理由はどうあれ、一から物を作り上げるのは、並大抵な努力ではなかっただろう。そんな大切なお酒を分けてくれるというのだ、ファスはお金で返せるものではないと改めた。
これは、失敗せぬよう作らねば。
「そやつ、うめのさけはしらぬといっておったそうじゃ。ちしきがかたよっておるのかのぅ」
「貴重なお酒をありがとうございます。美味しくできるよう、作りますね…!」
「うむ。たのしみにしておるぞ」
職人気質というか、酒造りにハマったかの眷属は、究極の一品を作りたいとずっと籠ったままだ。

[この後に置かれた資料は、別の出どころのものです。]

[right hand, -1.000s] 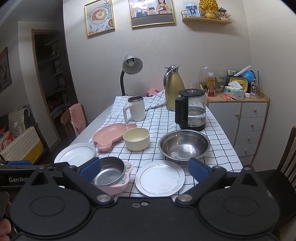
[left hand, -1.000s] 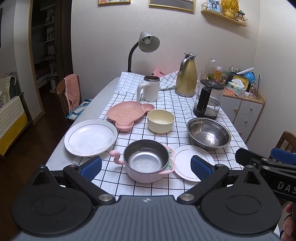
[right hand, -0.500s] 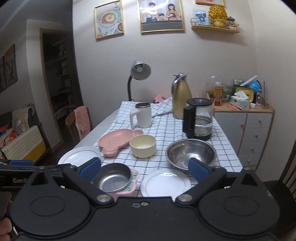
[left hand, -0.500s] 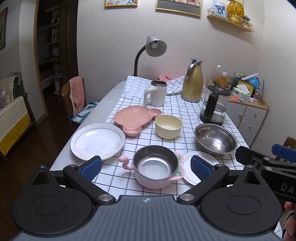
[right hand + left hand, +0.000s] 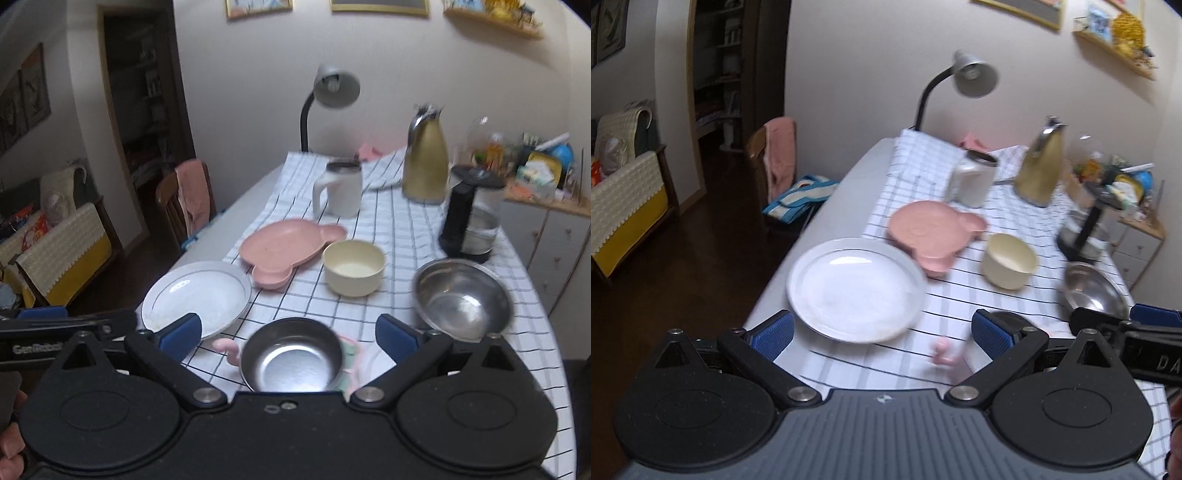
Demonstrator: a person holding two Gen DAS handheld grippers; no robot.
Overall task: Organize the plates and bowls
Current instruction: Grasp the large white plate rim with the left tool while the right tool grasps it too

定期的に届く酒は、御方サマには全部美味い酒に思えるのだが、どうやら違うらしい。今年こそは最高の……という決意の報告を耳にするので、納得のモノはまだできていないのだろう。様々な種類の酒を造ればいいのに、と思いはすれど、それはきっと違うのだ。
一つの道を極めるということは、極力無駄を削り、削り削って更に削り取った先に何かが見える……のではないか。多分。
まぁともかく。ナワバリが侵されず、好きな事に打ち込めるのは平和な事だと、御方サマは思うようにしている。
「けんぞくがおおいと、かわりものもおおくでるものじゃの」
張り切ってうめ酒作りに着手するファスと、その手伝いをする魔猫たちを眺めながら、御方サマは独り言ちた。